All this poses the question: Why does Mercantil Banco Panama does not allow Payoneer clients to use their cards to “load” money into “Mony”? (again, no pun intended, I wasn’t the one who thought of that name). There doesn’t seem to be any technical issue regarding that. Is it because Payoneer charges a commission? As far as I know, most banks do. As a matter of fact, Mony charges money (again, no pun) for any transaction you make with the account. The only thing they apparently do not charge money for is for inter-Mony account transfers.
Payoneer is an international corporation that allows clients to make and receive payments from around the world no matter the currency they use. They allow for currency exchange. They provide clients with the option of handling three main currencies within their platform: dollars, euros, and pounds. Clients can transfer funds from their Payoneer accounts freely with virtually no restrictions to their local bank accounts, and they have lots of other convenient features and options.

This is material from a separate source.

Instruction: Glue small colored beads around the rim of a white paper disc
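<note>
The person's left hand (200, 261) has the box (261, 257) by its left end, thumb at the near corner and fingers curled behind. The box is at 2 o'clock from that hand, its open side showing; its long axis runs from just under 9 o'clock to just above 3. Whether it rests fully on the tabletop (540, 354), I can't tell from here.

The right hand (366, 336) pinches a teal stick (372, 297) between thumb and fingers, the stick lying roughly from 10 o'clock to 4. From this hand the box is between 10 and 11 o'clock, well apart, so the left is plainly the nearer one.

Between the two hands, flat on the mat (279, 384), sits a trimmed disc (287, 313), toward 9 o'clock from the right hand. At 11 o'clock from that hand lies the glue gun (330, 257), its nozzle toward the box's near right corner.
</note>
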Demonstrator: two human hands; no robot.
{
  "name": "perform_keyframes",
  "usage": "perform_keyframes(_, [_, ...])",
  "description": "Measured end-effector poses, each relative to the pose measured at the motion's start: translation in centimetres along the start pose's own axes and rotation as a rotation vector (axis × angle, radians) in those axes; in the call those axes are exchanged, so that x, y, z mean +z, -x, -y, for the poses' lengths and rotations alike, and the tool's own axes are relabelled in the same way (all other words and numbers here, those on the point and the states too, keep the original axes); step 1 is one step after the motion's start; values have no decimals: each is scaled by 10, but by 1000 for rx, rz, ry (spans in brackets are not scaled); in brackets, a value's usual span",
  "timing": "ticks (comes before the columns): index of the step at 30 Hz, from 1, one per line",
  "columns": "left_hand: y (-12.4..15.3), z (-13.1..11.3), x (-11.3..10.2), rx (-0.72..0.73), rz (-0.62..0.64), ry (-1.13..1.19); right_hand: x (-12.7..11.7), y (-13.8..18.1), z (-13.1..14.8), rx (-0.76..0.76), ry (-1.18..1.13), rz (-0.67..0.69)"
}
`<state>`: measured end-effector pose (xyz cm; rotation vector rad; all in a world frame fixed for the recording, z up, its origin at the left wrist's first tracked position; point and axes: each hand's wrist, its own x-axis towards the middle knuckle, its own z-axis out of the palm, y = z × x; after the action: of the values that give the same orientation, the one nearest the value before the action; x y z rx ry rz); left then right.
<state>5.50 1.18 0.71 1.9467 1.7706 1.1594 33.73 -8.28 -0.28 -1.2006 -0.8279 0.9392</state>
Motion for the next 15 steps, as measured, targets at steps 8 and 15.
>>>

People might ask, why did you choose to have a Mony account if you have Payoneer which, as you say, is so incredibly fantastic? Well, I got really enthusiastic about having an account with Mercantil Panama since I have been a Mercantil client in Venezuela for many years. I have insurance with Mercantil Panama also, so I thought it would be cool and convenient to have a Mony account. I did really like the concept and the prospective option of having an account with them that would further allow me to mobilize funds, but sadly enough, I found that Mony put a straitjacket on me the moment they said I could not use Payoneer with them and could not receive bank transfers in dollars from other countries, and it was even worse when I felt I was losing money instead of keeping it safe in my Mony account.
I have to say that I read similar comments on the web regarding this product, but I decided to give them the benefit of a doubt. I feel like I painfully crashed my nose on the wall.
I hope that any official with an open mind read these opinions and reengineer their product, which I believe has a lot of potentials, but it still needs to be fine-tuned. Don’t give me any grief either, this would have been a very positive article if things had worked otherwise. Peace.